The court found that Spanish legislation goes against EU law because it prevents judges declaring the terms of a loan agreement to be unfair.
Spanish rules make it hard for homeowners to contest an eviction by a bank.
Several recent suicides have been blamed on evictions.
An estimated 350,000 families have been evicted from their homes since Spain's property market crashed five years ago, and Spanish banks suspended evictions for the most vulnerable people last November.
Spanish homeowners under threat of repossession cannot stop the eviction process while they fight contentious clauses in their mortgage contracts.
If they win a court case, they may seek compensation but will not necessarily recover their homes.
Some contracts contain clauses allowing for a sharp increase in interest if a borrower falls behind on payments and Spanish law also gives the lender the right to start accelerated proceedings to evict the borrower if a single payment is missed.
Even after a home is repossessed by the lender, the borrower can still be held liable for the remainder of the loan.
In its judgement, the European Court of Justice said Spanish judges should have the power to halt evictions while homeowners take legal action against clauses in their contracts.
"Spanish legislation infringes EU law to the extent that it precludes the court which has jurisdiction to declare unfair a term of a loan agreement," the court ruled.
A Barcelona judge had asked the European Court of Justice to decide on the case of a Moroccan man evicted from his home and unable to pay off the balance of a 138,000-euro (£120,000; $180,000) mortgage.
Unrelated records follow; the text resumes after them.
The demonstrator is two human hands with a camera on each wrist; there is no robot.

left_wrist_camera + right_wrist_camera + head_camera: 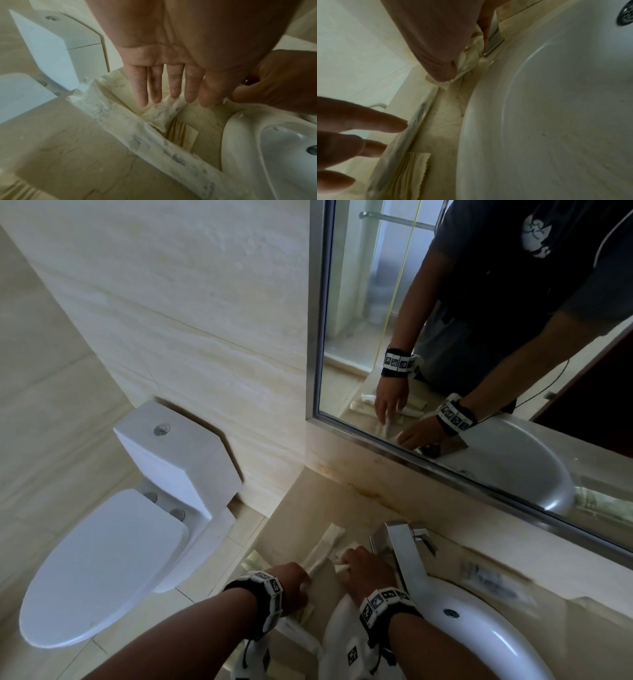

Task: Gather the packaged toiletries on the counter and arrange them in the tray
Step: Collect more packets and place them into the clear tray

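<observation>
Beige marble counter (308, 508) left of the white oval ceramic sink (479, 628); several white and cream paper-wrapped toiletry packets (159, 112) lie loose in a heap on the strip of counter between the sink rim and the counter's left edge; one long white crinkled packet (137, 135) runs along that left edge, likely pushed there to line it up; a cream ribbed sachet with a zigzag edge (181, 135) lies partly under it, near the sink rim.

Left hand (164, 81) released, fingers straight and spread, palm down just above the heap; looks placed to press or sweep the packets together, grasping nothing. Right hand (363, 566) clenched round a crumpled white packet (471, 56) at the counter's back, just beside the base of the square chrome tap (404, 546); thumb and fingers pinch it, probably lifting it out of the tight gap by the tap.

No tray can be made out in any view; the packets all sit on the counter, so gathering seems early, arranging not yet done.

Risk: thin slippery wrappers, one could slide off the left edge towards the white toilet (120, 542) or into the sink.

Next move probably needs both hands bunching the packets into one hold.
</observation>
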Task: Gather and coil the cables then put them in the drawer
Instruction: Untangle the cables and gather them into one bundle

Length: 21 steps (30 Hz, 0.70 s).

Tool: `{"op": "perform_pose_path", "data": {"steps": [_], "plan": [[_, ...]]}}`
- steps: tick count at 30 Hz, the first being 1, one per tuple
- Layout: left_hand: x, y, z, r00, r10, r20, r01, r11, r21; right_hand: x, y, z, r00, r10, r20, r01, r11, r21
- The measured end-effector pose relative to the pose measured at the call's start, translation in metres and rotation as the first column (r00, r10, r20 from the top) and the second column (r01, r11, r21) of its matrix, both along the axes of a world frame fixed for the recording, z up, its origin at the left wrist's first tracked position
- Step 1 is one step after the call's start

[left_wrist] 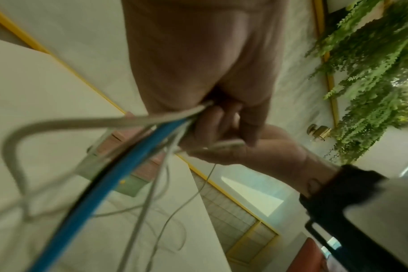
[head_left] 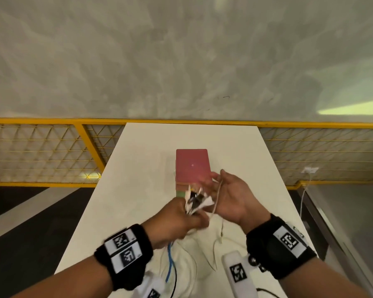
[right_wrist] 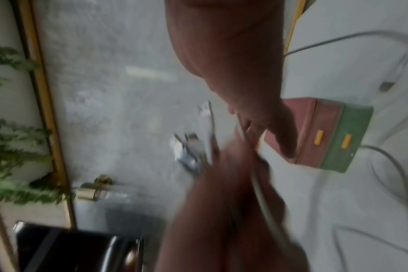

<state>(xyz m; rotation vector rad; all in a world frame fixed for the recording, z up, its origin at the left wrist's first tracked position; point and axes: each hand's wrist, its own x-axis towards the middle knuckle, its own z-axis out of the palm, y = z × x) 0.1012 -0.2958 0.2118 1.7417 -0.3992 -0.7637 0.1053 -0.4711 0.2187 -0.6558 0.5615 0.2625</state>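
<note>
Cables (head_left: 197,201) sit bunched in my left hand (head_left: 177,220), fingers curled tight round them just below the plugs, which fan out above my fist; a blue cable (head_left: 170,263) and several white ones trail down from it onto the white table (head_left: 138,168). My right hand (head_left: 228,196) is palm up, fingers loosely apart, with one thin white cable (head_left: 218,193) draped across it, and I cannot tell whether the thumb pinches it. I judge this is gathering, coiling not yet begun. To do it well I want every plug end level in the left fist, then the right hand drawing even loops from the slack, keeping strands from crossing. Behind my hands stands the small drawer box (head_left: 192,166), pink over green, its drawers looking closed
</note>
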Motion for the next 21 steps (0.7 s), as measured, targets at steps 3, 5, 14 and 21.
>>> {"op": "perform_pose_path", "data": {"steps": [3, 5, 14, 21], "plan": [[-0.004, 0.043, -0.007, 0.923, -0.373, -0.092, 0.384, 0.880, 0.280, 0.012, -0.033, -0.008, 0.982, -0.175, -0.077, 0.174, 0.985, -0.016], [-0.003, 0.068, -0.010, 0.834, -0.516, -0.196, 0.546, 0.722, 0.425, 0.015, -0.053, -0.012, 0.958, -0.273, -0.089, 0.273, 0.962, -0.020], [0.024, 0.077, -0.023, 0.908, 0.267, -0.323, -0.257, 0.964, 0.076, -0.033, -0.019, -0.011, 0.985, 0.152, -0.079, -0.171, 0.828, -0.534], [0.040, 0.054, -0.009, 0.870, 0.339, -0.359, -0.384, 0.922, -0.060, -0.086, -0.010, -0.033, 0.252, 0.887, -0.387, -0.830, -0.008, -0.558]]}}
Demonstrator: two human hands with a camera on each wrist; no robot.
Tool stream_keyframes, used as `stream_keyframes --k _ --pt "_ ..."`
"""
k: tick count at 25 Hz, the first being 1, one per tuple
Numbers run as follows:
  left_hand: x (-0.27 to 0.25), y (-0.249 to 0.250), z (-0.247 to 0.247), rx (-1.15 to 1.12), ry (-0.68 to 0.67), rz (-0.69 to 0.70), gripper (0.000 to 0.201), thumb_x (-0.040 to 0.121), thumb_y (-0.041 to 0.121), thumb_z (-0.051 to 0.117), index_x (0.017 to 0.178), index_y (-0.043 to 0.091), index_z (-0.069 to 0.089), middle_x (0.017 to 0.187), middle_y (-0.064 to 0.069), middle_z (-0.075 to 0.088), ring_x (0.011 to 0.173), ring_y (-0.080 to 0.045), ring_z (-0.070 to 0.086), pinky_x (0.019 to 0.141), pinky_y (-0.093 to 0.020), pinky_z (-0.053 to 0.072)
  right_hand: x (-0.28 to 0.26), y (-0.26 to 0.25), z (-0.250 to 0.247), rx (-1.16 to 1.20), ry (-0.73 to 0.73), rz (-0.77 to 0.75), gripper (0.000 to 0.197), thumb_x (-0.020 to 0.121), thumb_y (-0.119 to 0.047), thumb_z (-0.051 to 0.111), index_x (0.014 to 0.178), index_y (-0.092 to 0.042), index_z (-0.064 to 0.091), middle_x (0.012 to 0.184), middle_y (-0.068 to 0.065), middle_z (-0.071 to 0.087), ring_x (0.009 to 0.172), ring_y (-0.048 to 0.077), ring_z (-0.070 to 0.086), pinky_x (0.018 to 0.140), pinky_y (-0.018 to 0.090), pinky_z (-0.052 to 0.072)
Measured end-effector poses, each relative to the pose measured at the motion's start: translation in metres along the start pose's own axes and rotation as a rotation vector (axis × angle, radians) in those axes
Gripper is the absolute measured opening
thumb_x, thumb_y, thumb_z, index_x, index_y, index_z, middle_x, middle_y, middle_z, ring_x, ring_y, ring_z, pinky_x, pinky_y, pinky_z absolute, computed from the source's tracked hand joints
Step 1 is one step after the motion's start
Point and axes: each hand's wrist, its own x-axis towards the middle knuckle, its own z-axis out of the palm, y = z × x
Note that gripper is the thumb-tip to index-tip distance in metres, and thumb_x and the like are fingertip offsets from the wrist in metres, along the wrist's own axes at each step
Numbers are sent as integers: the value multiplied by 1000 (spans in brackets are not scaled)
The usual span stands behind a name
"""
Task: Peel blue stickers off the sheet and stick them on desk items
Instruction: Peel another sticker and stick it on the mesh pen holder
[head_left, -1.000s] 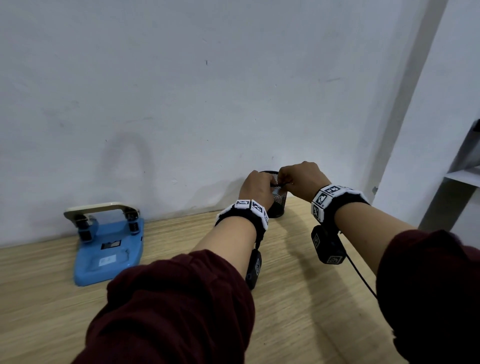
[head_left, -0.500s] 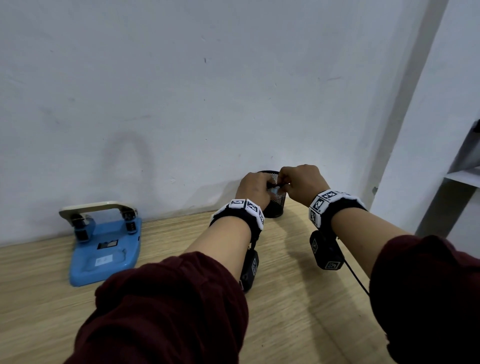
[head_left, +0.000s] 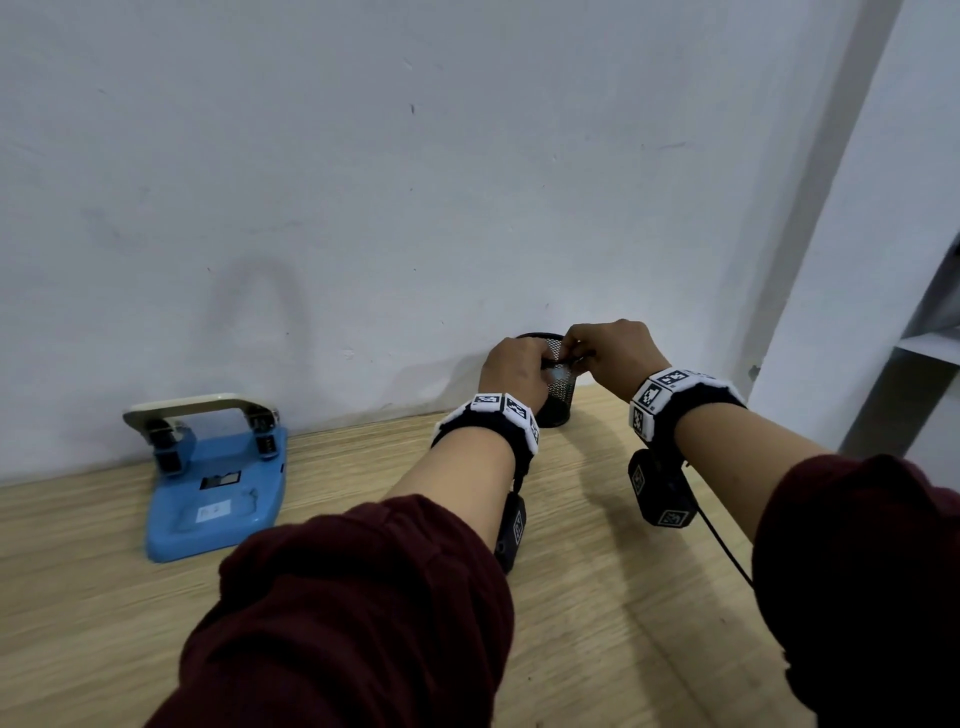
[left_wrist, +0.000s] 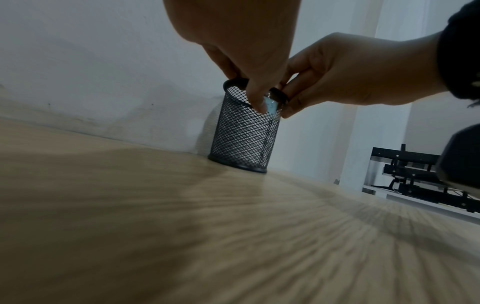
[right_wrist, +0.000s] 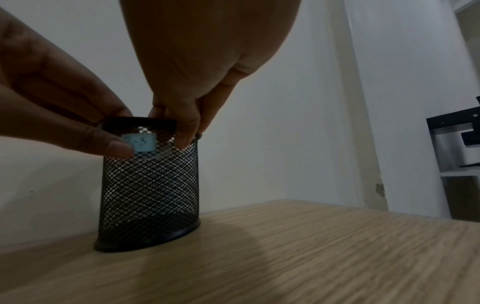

There have been demonstrations against the eviction laws and several people who had been evicted from their homes have killed themselves.
Reacting to the European Court of Justice decision, Spanish Justice Minister Alberto Ruiz-Gallardon said: "We commit ourselves to revise all aspects of the law that have been declared in breach of the European legislation."
Campaigners against evictions welcomed the ruling.
"We are very happy with the news because it's a clear show of support for what we have been demanding and denouncing for the past four years... that the procedure is illegal and violates fundamental rights," said Ada Colau from Stop Evictions.